Ainda pode-se citar como efeito da parentalidade socioafetiva, o direito às visitas, se
um dos pais não possui a guarda do filho, pode visita-lo, conforme previsão em acordo ou
decisão judicial, além de fiscalizar e educar o filho.
Aqui também não há qualquer preferência entre a parentalidade biológica ou afetiva,
devendo prevalecer o que for mais vantajoso para o filho.
Conforme Cassettari (2017, p. 136), “assim sendo, verifica-se que tanto o pai, quanto a
mãe e aos avós socioafetivos terão direito de conviver com o filho, podendo visita-lo
regularmente, enquanto houver o exercício do poder familiar”.
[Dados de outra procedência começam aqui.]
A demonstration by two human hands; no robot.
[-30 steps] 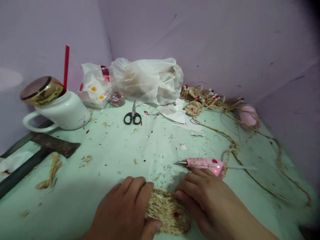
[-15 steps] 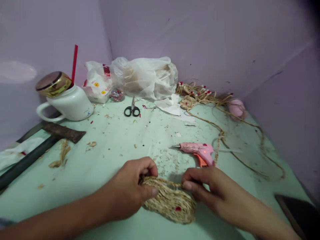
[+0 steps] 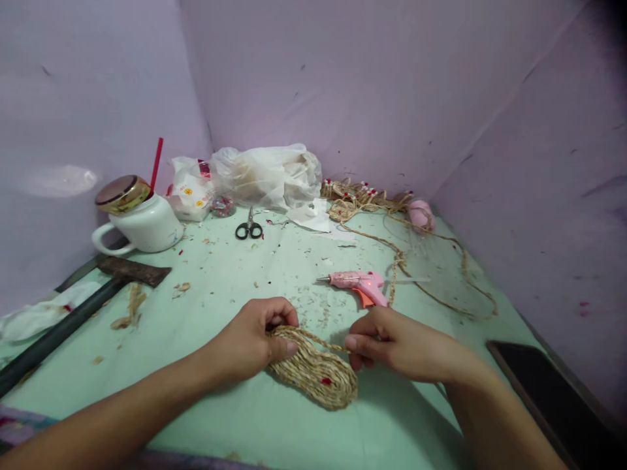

Um quinto efeito seria relacionado à sucessão. A socioafetividade gera direitos
sucessórios idênticos à filiação biológica, conforme entendimento constante abaixo:
“[...] serão aplicadas todas as regras sucessórias na parentalidade socioafetiva,
devendo os parentes socioafetivos ser equiparados aos biológicos no que concerne a tal
direito” (CASSETTARI, 2017, p. 137).
Além de todos os efeitos já citados ainda pode-se mencionar os direitos
previdenciários.
A parentalidade socioafetiva gera também os chamados direitos previdenciários, entre
eles o direito à pensão por morte, afinal de contas, são equiparados os direitos e obrigações da
família biológica e da não biológica.
Nos dizeres de Cassettari (2017, p. 157):
57
Isso porque os filhos socioafetivos, menores de 21 anos ou inválidos, desde que não
tenham se emancipado entre 16 e 18 anos de idade, terão direito à pensão por morte.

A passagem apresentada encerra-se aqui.